**YOUR GOAL**
Below this task are records; return each one exactly and omit its images.

:: EXERCISE DATA ::

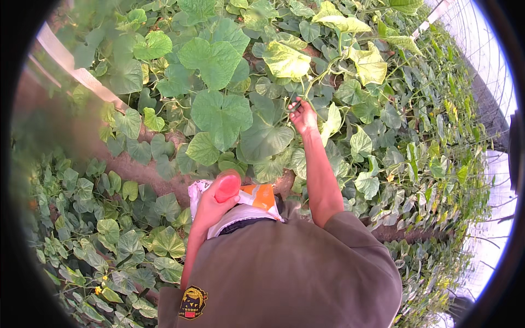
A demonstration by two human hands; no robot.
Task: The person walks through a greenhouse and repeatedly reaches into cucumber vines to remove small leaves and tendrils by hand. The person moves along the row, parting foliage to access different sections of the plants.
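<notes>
My left hand [215,203] is closed around a red cup-like container [228,186], held upright near my waist. Behind it, a white and orange plastic bag [262,199] hangs at my front. My right hand [304,116] reaches out among the vines, its fingers curled around a small dark green fruit, apparently a young cucumber [294,107], beside a climbing stem [318,80]. Whether the fruit is still joined to the vine cannot be told. Large green leaves [221,117] stand left of that hand, and yellowish leaves [287,60] are above it.
Dense cucumber-like vines spread on both sides, with a few yellow flowers [98,290] at the lower left. Bare soil [135,168] shows between the rows. A pale strap or post [78,74] crosses the upper left. White sheeting with thin lines [484,45] borders the right.
</notes>
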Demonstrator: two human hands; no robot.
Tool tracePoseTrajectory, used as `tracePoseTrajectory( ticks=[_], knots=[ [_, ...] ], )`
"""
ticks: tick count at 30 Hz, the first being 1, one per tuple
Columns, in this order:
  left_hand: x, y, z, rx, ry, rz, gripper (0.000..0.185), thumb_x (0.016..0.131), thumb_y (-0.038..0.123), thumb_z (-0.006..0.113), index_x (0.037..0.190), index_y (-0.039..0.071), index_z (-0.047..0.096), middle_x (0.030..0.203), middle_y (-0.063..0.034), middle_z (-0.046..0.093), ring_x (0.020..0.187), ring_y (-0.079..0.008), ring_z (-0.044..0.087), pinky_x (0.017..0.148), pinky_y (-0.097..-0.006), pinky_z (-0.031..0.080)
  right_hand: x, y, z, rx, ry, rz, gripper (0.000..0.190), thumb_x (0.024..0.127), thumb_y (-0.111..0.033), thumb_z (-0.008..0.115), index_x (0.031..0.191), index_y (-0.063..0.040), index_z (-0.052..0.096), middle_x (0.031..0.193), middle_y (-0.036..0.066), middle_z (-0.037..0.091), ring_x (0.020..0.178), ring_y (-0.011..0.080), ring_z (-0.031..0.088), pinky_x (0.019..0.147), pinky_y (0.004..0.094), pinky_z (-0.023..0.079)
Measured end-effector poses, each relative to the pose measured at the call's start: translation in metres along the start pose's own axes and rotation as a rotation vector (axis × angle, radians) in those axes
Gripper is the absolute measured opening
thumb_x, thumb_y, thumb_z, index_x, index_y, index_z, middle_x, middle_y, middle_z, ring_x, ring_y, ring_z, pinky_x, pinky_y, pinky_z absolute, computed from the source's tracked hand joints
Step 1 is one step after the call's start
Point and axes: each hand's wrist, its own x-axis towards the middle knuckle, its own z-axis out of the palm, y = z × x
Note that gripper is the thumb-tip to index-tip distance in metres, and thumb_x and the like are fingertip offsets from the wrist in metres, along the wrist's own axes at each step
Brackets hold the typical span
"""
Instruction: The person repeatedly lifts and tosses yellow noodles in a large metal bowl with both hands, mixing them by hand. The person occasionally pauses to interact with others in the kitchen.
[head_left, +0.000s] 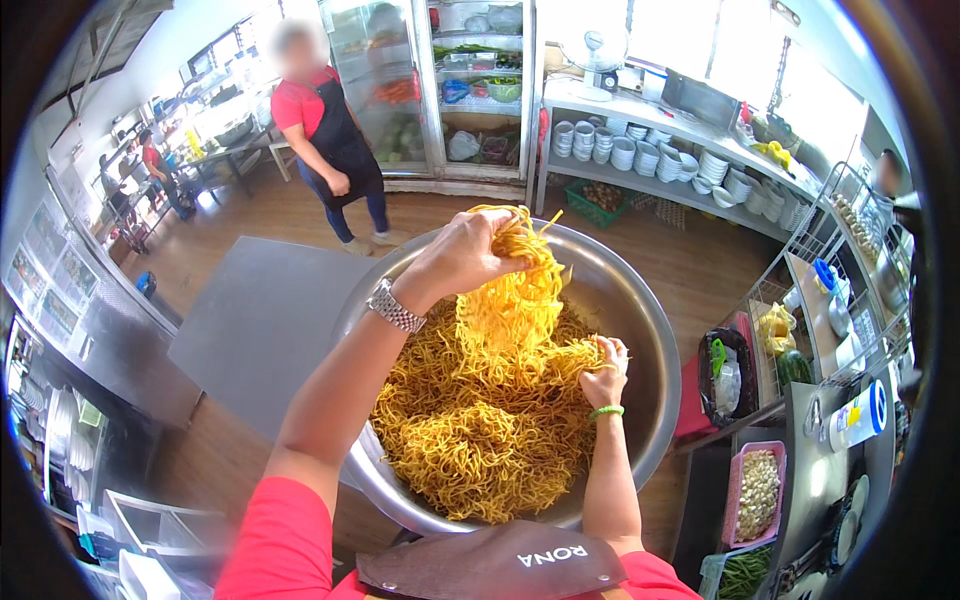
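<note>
A large round metal basin (652, 330) stands before me, filled with yellow-brown noodles (480, 457). My left hand (469, 251), with a metal-link watch (396, 306) on its wrist, is raised above the far part of the basin. It grips a bunch of noodles (517, 300) whose strands hang down to the heap. Lower and to the right, my right hand (606, 371) is closed around another clump of noodles inside the basin, near its right wall. A green band (606, 412) circles that wrist. Noodles partly hide the fingers of both hands.
A grey tabletop (262, 330) extends left of the basin. A person (326, 135) in a dark apron stands beyond it, before a glass-door refrigerator (480, 90). Stacked white bowls (622, 154) line a far shelf. At right are a pink basket (756, 491) and a wire rack (825, 217).
</note>
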Motion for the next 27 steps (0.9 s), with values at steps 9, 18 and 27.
tracePoseTrajectory(
  ticks=[9, 18, 27],
  knots=[
    [-0.058, -0.105, 0.16, 0.176, -0.342, -0.458, 0.109, 0.066, 0.044, 0.083, 0.153, 0.022, 0.021, 0.158, -0.0244, 0.011, 0.146, -0.0419, 0.012, 0.117, -0.0486, 0.025, -0.006, -0.038, -0.002, -0.084, -0.103, -0.041, 0.085, 0.058, -0.011, 0.077, 0.136, -0.027, 0.049, 0.149, 0.012, 0.035, 0.142, 0.0307, 0.028, 0.11, 0.0581, 0.025],
    [-0.001, -0.082, 0.101, -0.185, -0.156, -0.208, 0.067, 0.08, 0.062, 0.067, 0.106, 0.001, 0.064, 0.113, -0.0244, 0.061, 0.108, -0.0353, 0.059, 0.092, -0.0425, 0.049, -0.006, -0.031, 0.007, -0.043, -0.121, -0.136, 0.081, 0.063, -0.038, 0.086, 0.135, -0.024, 0.051, 0.146, 0.012, 0.04, 0.138, 0.031, 0.034, 0.108, 0.0497, 0.024],
    [0.027, -0.043, 0.045, -0.092, 0.072, 0.047, 0.044, 0.073, 0.005, 0.071, 0.115, 0.0, 0.061, 0.095, -0.0239, 0.067, 0.095, -0.0321, 0.067, 0.083, -0.0372, 0.05, -0.005, -0.032, 0.004, -0.054, -0.179, -0.103, 0.072, 0.064, -0.021, 0.084, 0.13, -0.025, 0.056, 0.145, 0.012, 0.041, 0.136, 0.0306, 0.037, 0.108, 0.0528, 0.024]
  ],
)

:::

**WRITTEN RESPONSE**
A demonstration by two human hands; no robot.
Task: The person walks through a greenhouse and repeatedly reaches into cucumber vines to remove small leaves and tendrils by hand. The person moves along the row, parting foliage to access different sections of the plants.
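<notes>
My left hand [215,203] is closed around a red cup-like container [228,186], held upright near my waist. Behind it, a white and orange plastic bag [262,199] hangs at my front. My right hand [304,116] reaches out among the vines, its fingers curled around a small dark green fruit, apparently a young cucumber [294,107], beside a climbing stem [318,80]. Whether the fruit is still joined to the vine cannot be told. Large green leaves [221,117] stand left of that hand, and yellowish leaves [287,60] are above it.
Dense cucumber-like vines spread on both sides, with a few yellow flowers [98,290] at the lower left. Bare soil [135,168] shows between the rows. A pale strap or post [78,74] crosses the upper left. White sheeting with thin lines [484,45] borders the right.
</notes>
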Demonstrator: two human hands; no robot.
Tool tracePoseTrajectory, used as `tracePoseTrajectory( ticks=[_], knots=[ [_, ...] ], )`
"""
ticks: tick count at 30 Hz, the first being 1, one per tuple
Columns, in this order:
  left_hand: x, y, z, rx, ry, rz, gripper (0.000..0.185), thumb_x (0.016..0.131), thumb_y (-0.038..0.123), thumb_z (-0.006..0.113), index_x (0.037..0.190), index_y (-0.039..0.071), index_z (-0.047..0.096), middle_x (0.030..0.203), middle_y (-0.063..0.034), middle_z (-0.046..0.093), ring_x (0.020..0.187), ring_y (-0.079..0.008), ring_z (-0.044..0.087), pinky_x (0.017..0.148), pinky_y (-0.097..-0.006), pinky_z (-0.031..0.080)
  right_hand: x, y, z, rx, ry, rz, gripper (0.000..0.190), thumb_x (0.024..0.127), thumb_y (-0.111..0.033), thumb_z (-0.008..0.115), index_x (0.031..0.191), index_y (-0.063..0.040), index_z (-0.052..0.096), middle_x (0.031..0.193), middle_y (-0.036..0.066), middle_z (-0.037..0.091), ring_x (0.020..0.178), ring_y (-0.011..0.080), ring_z (-0.031..0.088), pinky_x (0.019..0.147), pinky_y (0.004..0.094), pinky_z (-0.023..0.079)
Measured end-effector poses, each relative to the pose measured at the call's start: translation in metres along the start pose's own axes and rotation as a rotation vector (axis × angle, radians) in those axes
Gripper is the absolute measured opening
thumb_x, thumb_y, thumb_z, index_x, index_y, index_z, middle_x, middle_y, middle_z, ring_x, ring_y, ring_z, pinky_x, pinky_y, pinky_z absolute, computed from the source's tracked hand joints
Step 1 is one step after the call's start
Point and axes: each hand's wrist, its own x-axis towards the middle knuckle, its own z-axis out of the palm, y = z × x
Note that gripper is the thumb-tip to index-tip distance in metres, and thumb_x and the like are fingertip offsets from the wrist in metres, along the wrist's own axes at each step
Brackets hold the typical span
"""
Instruction: The person repeatedly lifts and tosses yellow noodles in a large metal bowl with both hands, mixing them by hand. The person occasionally pauses to interact with others in the kitchen.
[head_left, +0.000s] 
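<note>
A large round metal basin (652, 330) stands before me, filled with yellow-brown noodles (480, 457). My left hand (469, 251), with a metal-link watch (396, 306) on its wrist, is raised above the far part of the basin. It grips a bunch of noodles (517, 300) whose strands hang down to the heap. Lower and to the right, my right hand (606, 371) is closed around another clump of noodles inside the basin, near its right wall. A green band (606, 412) circles that wrist. Noodles partly hide the fingers of both hands.
A grey tabletop (262, 330) extends left of the basin. A person (326, 135) in a dark apron stands beyond it, before a glass-door refrigerator (480, 90). Stacked white bowls (622, 154) line a far shelf. At right are a pink basket (756, 491) and a wire rack (825, 217).
</note>
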Motion for the next 27 steps (0.9 s), with values at steps 9, 18 and 27.
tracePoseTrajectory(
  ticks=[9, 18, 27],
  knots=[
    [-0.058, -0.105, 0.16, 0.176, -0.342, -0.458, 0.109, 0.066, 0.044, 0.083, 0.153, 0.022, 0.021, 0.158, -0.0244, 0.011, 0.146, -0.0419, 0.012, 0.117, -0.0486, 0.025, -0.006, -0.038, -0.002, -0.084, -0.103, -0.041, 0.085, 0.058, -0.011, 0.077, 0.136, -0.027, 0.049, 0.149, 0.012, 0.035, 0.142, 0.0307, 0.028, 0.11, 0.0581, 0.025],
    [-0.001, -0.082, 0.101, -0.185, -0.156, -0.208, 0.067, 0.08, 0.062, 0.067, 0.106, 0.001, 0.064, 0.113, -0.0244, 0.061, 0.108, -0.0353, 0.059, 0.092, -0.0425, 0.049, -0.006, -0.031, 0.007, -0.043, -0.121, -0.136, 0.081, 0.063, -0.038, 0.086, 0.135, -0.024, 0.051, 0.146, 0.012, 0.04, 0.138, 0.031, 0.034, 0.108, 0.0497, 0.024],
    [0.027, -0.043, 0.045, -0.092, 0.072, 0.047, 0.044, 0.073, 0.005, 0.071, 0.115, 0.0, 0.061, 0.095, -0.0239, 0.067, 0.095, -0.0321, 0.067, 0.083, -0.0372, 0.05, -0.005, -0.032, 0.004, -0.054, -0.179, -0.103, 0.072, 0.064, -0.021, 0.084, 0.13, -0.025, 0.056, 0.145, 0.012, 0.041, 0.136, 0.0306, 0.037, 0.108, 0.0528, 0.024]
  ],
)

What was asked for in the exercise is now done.